**Your task**
Up to and including the line that contains "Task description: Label", reproduce every line exactly, beginning with the first line below.

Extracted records
--- START ---
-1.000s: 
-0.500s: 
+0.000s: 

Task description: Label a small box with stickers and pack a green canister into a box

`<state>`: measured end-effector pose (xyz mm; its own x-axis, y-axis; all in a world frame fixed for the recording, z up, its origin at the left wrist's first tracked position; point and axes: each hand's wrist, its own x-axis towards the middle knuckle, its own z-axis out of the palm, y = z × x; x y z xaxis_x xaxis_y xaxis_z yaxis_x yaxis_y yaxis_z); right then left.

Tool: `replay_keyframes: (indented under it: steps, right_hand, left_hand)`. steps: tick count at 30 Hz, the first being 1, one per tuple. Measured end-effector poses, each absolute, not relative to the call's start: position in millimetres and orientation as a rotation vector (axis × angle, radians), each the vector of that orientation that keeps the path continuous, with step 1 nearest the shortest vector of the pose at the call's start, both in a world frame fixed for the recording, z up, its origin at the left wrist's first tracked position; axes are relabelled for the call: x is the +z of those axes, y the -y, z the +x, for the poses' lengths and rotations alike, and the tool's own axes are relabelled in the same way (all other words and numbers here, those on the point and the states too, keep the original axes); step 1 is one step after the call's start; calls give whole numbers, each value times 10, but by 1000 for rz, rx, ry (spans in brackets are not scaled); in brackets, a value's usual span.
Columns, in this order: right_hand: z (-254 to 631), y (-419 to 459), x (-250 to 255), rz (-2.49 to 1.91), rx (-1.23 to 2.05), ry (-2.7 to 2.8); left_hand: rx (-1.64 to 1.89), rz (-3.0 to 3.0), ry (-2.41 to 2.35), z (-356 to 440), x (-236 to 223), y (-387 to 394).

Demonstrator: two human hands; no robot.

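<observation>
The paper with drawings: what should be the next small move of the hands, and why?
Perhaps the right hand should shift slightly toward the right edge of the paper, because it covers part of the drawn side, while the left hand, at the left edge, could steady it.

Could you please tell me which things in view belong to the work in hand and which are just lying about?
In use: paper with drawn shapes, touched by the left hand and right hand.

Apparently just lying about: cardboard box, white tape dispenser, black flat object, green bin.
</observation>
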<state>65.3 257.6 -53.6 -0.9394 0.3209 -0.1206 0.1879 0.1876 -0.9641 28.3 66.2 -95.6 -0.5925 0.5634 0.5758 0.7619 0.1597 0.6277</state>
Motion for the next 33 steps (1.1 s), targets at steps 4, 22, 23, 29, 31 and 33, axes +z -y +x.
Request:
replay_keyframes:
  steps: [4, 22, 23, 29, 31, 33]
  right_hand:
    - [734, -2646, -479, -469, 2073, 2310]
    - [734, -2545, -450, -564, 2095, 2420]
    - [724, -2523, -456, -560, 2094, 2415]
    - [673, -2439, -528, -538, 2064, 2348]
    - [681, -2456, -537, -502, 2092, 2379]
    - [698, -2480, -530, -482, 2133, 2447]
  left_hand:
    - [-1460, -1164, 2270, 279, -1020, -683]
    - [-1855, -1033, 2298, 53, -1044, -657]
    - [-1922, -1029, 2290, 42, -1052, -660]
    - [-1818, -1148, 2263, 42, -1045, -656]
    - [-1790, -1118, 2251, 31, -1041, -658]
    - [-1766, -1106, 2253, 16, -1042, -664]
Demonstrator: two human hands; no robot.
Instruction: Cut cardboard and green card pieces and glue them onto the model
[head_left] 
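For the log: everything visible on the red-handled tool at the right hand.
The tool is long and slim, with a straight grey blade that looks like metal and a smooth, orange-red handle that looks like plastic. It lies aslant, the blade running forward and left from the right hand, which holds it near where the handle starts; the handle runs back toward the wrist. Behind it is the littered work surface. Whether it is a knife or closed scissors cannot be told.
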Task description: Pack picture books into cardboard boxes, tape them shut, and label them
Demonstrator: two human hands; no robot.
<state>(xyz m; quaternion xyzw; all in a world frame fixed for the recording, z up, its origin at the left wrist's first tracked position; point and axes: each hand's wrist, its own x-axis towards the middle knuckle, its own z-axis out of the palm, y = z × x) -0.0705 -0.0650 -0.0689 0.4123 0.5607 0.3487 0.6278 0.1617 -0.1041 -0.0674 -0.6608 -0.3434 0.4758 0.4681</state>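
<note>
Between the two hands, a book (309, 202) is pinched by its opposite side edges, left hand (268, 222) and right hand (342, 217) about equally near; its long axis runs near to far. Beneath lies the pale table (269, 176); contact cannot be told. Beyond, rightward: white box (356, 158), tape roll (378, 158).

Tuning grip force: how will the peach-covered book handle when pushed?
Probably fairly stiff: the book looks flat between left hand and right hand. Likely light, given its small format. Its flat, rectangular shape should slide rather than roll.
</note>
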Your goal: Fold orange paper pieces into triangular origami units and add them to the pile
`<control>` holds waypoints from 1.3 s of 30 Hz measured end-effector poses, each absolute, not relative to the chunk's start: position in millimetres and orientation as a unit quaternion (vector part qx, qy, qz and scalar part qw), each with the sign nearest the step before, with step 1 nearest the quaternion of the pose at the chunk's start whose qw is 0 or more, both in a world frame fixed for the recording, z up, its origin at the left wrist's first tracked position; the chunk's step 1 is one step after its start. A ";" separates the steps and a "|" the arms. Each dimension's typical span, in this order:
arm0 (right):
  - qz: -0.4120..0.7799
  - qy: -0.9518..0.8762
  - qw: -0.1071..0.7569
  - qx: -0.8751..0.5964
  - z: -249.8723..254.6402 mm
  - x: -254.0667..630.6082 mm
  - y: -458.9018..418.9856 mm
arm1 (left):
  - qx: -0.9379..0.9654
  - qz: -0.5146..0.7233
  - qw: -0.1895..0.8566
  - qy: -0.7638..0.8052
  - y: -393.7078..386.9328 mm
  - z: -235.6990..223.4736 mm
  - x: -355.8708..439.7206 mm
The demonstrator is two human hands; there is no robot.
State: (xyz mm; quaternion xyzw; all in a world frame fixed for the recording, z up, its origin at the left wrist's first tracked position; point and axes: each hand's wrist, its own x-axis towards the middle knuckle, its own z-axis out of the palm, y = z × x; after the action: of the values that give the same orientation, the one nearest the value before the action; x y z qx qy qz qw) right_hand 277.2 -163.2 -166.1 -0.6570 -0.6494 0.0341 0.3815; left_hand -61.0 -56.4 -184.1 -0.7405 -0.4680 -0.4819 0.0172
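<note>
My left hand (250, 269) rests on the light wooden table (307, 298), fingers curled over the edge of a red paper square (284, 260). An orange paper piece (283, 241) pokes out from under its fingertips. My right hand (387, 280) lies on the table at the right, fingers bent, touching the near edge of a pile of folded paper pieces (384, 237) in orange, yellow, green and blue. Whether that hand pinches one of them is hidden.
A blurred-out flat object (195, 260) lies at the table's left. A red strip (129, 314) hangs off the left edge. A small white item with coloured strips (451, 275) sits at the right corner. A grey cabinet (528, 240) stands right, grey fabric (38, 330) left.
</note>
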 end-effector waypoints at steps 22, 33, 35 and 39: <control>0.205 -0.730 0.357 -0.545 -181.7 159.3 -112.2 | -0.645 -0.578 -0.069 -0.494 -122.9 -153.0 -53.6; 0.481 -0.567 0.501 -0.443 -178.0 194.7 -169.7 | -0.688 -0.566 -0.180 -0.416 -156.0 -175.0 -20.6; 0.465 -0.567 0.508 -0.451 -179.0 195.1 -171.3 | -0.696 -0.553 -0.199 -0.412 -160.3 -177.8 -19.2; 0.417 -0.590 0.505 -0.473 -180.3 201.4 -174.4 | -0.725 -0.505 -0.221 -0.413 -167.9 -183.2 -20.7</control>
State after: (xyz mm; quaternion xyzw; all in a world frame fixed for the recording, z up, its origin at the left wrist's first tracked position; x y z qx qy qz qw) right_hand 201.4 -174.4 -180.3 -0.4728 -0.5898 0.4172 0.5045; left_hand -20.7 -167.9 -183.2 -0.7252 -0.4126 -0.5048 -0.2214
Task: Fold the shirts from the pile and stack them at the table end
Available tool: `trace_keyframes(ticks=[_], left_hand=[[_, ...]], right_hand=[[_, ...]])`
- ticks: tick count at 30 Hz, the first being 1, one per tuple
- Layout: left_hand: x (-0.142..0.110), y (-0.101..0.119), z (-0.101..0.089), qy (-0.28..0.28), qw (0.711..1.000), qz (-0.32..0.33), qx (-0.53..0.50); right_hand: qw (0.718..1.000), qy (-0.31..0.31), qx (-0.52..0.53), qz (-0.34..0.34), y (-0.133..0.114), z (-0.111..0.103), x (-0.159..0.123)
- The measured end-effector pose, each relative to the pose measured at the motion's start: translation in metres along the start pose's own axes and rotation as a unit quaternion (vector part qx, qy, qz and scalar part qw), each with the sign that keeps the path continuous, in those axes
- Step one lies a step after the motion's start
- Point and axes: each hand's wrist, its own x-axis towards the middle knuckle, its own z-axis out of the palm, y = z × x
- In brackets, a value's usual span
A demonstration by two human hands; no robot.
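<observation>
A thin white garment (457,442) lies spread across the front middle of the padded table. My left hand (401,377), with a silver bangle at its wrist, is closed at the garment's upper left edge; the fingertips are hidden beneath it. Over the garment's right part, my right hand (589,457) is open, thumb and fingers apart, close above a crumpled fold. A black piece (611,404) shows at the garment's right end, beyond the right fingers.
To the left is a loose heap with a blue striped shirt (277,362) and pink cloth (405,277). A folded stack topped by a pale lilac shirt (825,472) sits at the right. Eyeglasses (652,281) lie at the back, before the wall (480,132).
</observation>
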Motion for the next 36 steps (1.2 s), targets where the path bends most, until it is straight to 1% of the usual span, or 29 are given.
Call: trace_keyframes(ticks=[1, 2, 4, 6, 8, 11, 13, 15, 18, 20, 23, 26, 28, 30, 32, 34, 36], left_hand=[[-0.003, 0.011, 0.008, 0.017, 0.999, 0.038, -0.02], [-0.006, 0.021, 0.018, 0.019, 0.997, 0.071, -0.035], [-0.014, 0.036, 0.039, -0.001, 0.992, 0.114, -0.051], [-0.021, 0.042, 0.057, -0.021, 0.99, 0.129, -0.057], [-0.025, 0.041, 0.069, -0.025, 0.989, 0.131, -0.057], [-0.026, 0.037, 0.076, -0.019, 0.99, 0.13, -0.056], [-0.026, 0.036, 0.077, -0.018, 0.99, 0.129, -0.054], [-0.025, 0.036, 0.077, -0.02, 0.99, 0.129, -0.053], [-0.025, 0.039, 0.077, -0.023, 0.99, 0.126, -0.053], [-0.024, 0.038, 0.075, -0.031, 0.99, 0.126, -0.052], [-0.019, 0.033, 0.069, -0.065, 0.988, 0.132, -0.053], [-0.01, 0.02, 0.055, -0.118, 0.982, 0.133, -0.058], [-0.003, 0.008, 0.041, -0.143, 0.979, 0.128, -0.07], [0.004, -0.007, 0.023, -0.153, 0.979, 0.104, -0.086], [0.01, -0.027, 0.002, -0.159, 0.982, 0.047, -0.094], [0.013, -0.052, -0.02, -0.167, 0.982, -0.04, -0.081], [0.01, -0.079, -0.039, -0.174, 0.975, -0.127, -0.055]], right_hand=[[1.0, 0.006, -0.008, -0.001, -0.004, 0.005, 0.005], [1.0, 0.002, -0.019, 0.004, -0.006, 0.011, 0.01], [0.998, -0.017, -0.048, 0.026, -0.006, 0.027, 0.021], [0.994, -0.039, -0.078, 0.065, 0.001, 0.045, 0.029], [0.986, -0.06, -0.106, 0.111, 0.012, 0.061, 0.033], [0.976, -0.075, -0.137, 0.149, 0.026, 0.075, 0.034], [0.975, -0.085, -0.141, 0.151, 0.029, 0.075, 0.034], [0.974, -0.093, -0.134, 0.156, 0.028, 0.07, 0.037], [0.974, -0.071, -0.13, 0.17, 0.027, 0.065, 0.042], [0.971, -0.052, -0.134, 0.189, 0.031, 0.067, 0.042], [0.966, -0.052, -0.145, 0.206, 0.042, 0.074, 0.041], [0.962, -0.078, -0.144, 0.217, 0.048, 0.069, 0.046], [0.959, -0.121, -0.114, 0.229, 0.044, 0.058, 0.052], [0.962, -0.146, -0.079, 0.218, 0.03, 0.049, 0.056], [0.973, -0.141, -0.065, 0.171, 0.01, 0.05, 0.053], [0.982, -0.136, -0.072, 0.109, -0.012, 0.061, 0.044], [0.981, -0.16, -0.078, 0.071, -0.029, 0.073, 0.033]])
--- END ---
**Answer box**
-1.000s: 
-0.500s: 
+0.000s: 

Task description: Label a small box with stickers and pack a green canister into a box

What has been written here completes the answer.